> _Stored data_:
------

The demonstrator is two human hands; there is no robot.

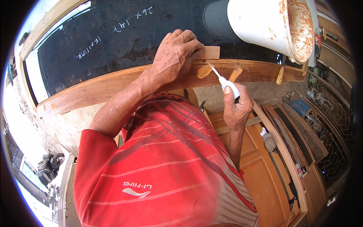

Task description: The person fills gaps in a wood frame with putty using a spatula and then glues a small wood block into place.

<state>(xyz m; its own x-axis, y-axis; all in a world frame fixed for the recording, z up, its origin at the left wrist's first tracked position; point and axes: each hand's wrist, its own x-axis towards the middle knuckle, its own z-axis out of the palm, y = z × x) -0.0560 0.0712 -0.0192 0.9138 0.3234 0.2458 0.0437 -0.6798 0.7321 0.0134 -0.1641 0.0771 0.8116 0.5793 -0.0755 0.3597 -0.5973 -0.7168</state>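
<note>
My left hand (pixel 175 53) is closed, its fingers curled over a small flat wooden block (pixel 211 52) that sticks out past them on the right. The block sits by the inner edge of a long brown wooden frame rail (pixel 124 84). In my right hand (pixel 237 108) is a small white glue bottle (pixel 231 87) with a long thin nozzle, my thumb pressed on its side. The nozzle tip points at the rail just below the block; whether it touches cannot be made out. Orange-brown filler patches (pixel 205 71) mark the rail near the tip.
A dark panel (pixel 94 49) with chalk-like marks lies inside the frame. On it a stained white bucket (pixel 261 26) is tipped sideways at the back right. A tool with a yellowish handle (pixel 280 75) rests on the rail. Below right stand a wooden door (pixel 261 178) and leaning boards (pixel 302 132).
</note>
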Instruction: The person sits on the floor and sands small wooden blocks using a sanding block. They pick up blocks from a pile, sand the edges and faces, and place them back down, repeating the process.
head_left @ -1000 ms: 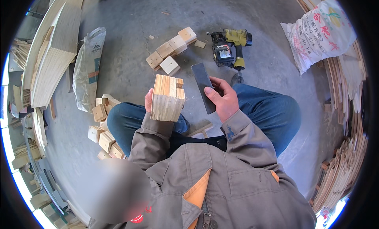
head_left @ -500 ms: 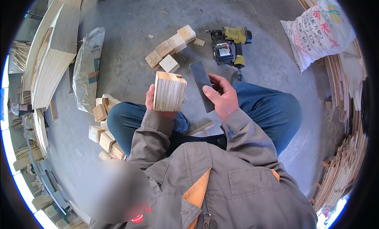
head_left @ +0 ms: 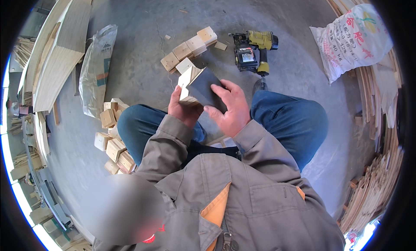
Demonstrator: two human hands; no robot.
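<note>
My left hand [head_left: 183, 110] is closed around a pale wooden block [head_left: 186, 83], gripping it from the near left between my knees. My right hand [head_left: 233, 107] has its fingers and thumb on a dark grey, flat rectangular slab [head_left: 206, 87]. The slab lies tilted against the right side of the block and covers most of that face. Just beyond the block, several similar wooden blocks [head_left: 182, 51] stand in a slanting row on the floor.
A yellow-and-black coil nail gun [head_left: 262, 54] lies far right of my hands. More blocks [head_left: 115, 148] are piled beside my left knee. A clear plastic bag [head_left: 96, 77] and stacked boards [head_left: 60, 69] are on the left; a white sack [head_left: 353, 38] and wood strips [head_left: 372, 194] line the right.
Half a second ago the slab was apart from the block. My right hand has brought it left against the block, and my left hand has turned the block and moved it slightly right.
</note>
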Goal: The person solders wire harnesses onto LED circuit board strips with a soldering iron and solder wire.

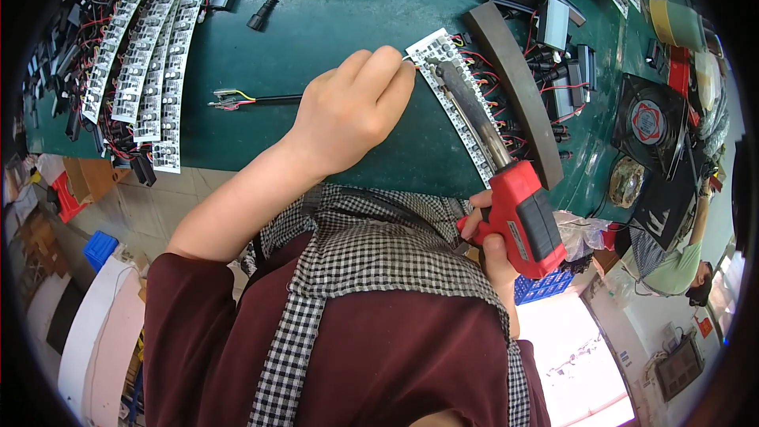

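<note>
The left hand (352,107) reaches over the green tabletop (356,12) from its near edge. Its grip is folded closed, with a black cable (277,100) running into it from the left; the cable's free end fans out into bare-tipped coloured wires. The back of the hand hides much of the hold, but a thin wire shows at the fingertips, by the white circuit-board strip (451,111).

That strip lies just right of the left grip, right of the tabletop's middle. Its long axis slants from the far left end, beside those fingertips, down toward the near edge on the right. The left hand is the nearer one to this far end.

The right hand (494,253) sits at the near edge with its grip wrapped around the handle of a red and black soldering gun (522,217). The gun's barrel lies over the strip, roughly along its length, its tip above the far end, close to the left fingertips. Whether tip and board touch cannot be told.

A dark bar (514,91) lies right of the strip, with red wires between them. Farther right, toward the tabletop's right edge, is a black fan (648,120).
</note>
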### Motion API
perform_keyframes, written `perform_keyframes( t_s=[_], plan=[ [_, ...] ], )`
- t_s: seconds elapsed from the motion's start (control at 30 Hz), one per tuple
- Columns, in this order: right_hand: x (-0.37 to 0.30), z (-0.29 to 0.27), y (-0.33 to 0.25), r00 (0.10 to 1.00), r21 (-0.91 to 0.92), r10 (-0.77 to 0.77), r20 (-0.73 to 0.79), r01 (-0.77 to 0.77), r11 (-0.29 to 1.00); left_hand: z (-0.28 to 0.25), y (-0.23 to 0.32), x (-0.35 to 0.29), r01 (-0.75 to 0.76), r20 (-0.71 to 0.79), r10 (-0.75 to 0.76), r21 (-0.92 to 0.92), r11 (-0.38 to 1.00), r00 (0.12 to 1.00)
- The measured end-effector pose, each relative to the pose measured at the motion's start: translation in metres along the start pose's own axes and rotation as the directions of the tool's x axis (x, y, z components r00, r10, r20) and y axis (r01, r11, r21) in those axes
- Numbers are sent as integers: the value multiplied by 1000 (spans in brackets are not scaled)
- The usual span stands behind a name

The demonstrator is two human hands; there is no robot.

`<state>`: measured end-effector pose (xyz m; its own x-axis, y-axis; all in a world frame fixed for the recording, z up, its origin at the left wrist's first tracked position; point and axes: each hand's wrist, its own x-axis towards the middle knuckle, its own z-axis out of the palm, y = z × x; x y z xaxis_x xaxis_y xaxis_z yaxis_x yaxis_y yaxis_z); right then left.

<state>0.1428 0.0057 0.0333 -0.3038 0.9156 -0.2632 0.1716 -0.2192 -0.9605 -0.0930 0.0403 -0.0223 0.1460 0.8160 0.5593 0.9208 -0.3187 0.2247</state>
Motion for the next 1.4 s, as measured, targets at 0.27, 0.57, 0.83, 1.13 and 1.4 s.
perform_keyframes(
  t_s=[0.27, 0.57, 0.83, 1.13, 1.4],
  plan=[
    [3, -2, 5, 999, -35, -31, 40, 32, 999, 0, 1, 2, 11, 7, -11, -6, 1000, 1000],
    [-8, -18, 31, 998, -82, -40, 41, 43, 996, 1, 2, 2, 8, 1, -8, 20, 1000, 1000],
    [-9, -20, 30, 995, -213, -25, 98, 46, 976, -6, 5, 2, 72, 96, -67, -50, 996, 993],
    [-9, -24, 46, 983, -292, -165, 81, 181, 939, 2, 1, 2, 8, -7, -8, 10, 1000, 1000],
    [-9, -8, 9, 997, -67, 75, 19, -73, 995, 1, 2, 2, 1, 9, -1, 23, 1000, 1000]
  ],
)
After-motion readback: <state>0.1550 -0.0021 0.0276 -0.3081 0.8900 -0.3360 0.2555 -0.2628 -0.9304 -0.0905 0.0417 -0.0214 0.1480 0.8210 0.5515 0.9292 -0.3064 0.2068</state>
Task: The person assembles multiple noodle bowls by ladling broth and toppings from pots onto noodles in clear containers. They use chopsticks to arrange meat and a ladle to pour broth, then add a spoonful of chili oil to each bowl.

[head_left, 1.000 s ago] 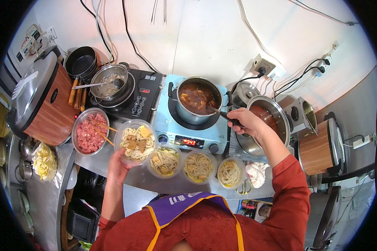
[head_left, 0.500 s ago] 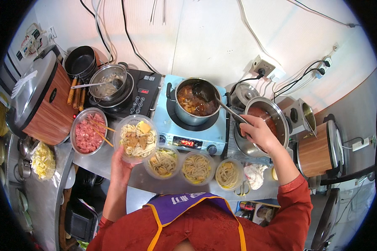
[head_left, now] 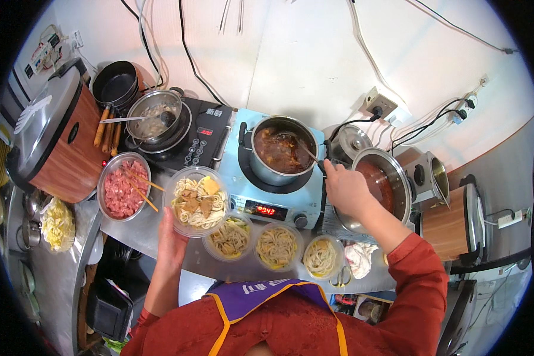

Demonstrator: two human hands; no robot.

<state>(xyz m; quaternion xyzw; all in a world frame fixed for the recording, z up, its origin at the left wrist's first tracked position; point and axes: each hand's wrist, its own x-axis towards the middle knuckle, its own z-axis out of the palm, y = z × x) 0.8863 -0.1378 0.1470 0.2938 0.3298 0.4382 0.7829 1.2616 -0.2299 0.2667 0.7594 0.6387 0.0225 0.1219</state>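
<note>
My left hand is closed on the near side of a clear plastic bowl of noodles, topped with brown sauce and a yellow piece. My right hand grips the dark handle of a ladle, whose head is sunk in the brown broth and hidden. That broth fills a steel pot on a light blue induction cooker with a lit red display. Three more bowls of noodles stand in a row before the cooker: the left bowl, the middle bowl and the right bowl.
Left of the held bowl sits a basin of raw sliced meat with chopsticks across it. Behind is a black induction cooker with a small pan. To the right are a large pot of red sauce, scissors and a white cloth.
My right hand has moved slightly left and nearer, and the ladle's head has sunk into the broth. The bowl in my left hand has shifted slightly right.
</note>
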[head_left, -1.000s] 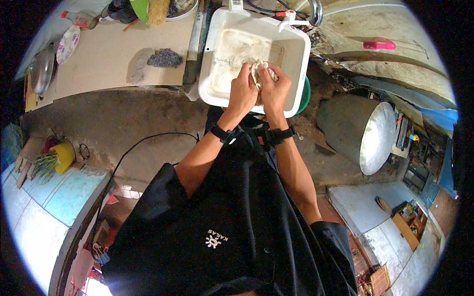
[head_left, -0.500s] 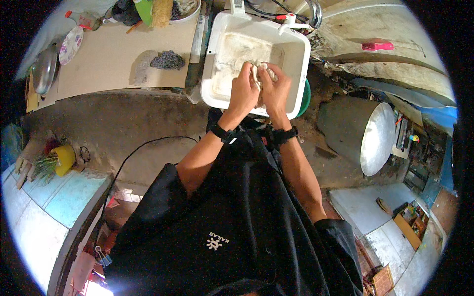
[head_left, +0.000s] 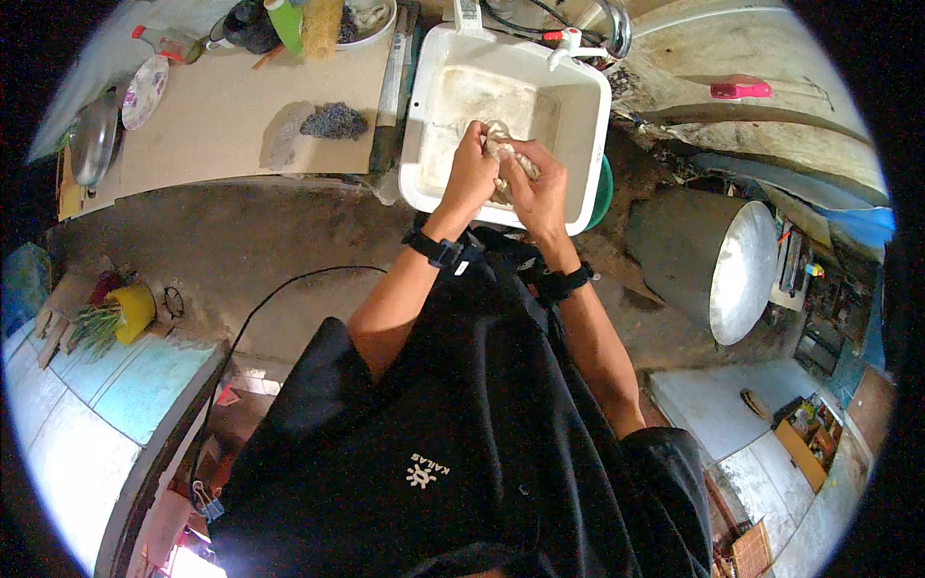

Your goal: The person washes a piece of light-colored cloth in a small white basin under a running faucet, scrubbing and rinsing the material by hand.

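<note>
Over the near part of a white sink basin (head_left: pixel 409 144), both hands grip a bunched, off-white, wet-looking rag (head_left: pixel 498 132). My left hand (head_left: pixel 468 178) is closed around its left side. On the other side, my right hand (head_left: pixel 540 193) pinches and presses it, with the fingers bent toward the left hand. Much of the rag is hidden by the fingers. The basin floor below looks stained, and a white tap with a red mark (head_left: pixel 568 48) stands at its far right corner.
On the left, a cardboard-coloured counter (head_left: pixel 202 135) holds a dark grey fuzzy clump (head_left: pixel 334 120) beside a wet patch, a plate (head_left: pixel 145 91) and a bottle (head_left: pixel 169 44). A pink brush (head_left: pixel 740 90) lies right. A large metal pot (head_left: pixel 742 270) and green bucket (head_left: pixel 603 193) stand near.
My right hand has turned and shifted its fingers over the rag, nearer the left hand. The rag has a different bunched shape. The whole view has slid slightly.
</note>
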`<state>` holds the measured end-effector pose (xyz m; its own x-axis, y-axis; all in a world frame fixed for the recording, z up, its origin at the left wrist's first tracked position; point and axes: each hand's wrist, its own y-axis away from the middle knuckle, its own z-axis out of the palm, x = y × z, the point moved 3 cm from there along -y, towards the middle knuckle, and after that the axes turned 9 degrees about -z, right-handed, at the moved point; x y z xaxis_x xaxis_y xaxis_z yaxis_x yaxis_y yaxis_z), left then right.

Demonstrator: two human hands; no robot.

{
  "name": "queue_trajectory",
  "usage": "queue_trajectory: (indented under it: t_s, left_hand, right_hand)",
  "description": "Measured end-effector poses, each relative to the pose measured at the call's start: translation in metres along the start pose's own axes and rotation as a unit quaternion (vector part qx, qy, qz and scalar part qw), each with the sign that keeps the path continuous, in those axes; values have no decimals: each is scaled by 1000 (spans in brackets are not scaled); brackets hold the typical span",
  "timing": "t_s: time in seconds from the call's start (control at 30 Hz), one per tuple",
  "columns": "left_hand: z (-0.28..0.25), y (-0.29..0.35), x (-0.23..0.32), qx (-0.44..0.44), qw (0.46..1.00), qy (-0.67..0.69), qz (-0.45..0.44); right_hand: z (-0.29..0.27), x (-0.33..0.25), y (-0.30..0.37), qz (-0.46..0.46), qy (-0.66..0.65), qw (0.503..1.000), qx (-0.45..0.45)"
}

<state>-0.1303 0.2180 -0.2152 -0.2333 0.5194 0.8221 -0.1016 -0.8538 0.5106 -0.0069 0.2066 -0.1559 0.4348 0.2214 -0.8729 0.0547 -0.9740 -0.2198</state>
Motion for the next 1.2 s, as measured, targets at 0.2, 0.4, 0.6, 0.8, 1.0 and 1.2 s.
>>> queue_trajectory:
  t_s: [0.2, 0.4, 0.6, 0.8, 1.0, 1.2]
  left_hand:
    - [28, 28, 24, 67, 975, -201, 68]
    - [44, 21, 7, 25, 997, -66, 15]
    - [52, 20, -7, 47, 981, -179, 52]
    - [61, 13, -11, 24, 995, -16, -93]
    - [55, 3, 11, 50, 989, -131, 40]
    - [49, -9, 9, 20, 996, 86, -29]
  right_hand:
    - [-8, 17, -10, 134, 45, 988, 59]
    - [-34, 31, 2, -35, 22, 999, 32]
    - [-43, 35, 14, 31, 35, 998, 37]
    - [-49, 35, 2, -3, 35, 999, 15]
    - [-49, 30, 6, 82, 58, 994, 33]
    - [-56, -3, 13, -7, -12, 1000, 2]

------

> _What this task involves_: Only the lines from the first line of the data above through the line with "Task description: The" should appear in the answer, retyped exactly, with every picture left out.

> _Expected output_:
The demonstrator is two human hands; there is no robot.


Task description: The person fills gaps in a wood frame with putty using a spatula and then glues a small wood block into place.

What the exercise required is now done.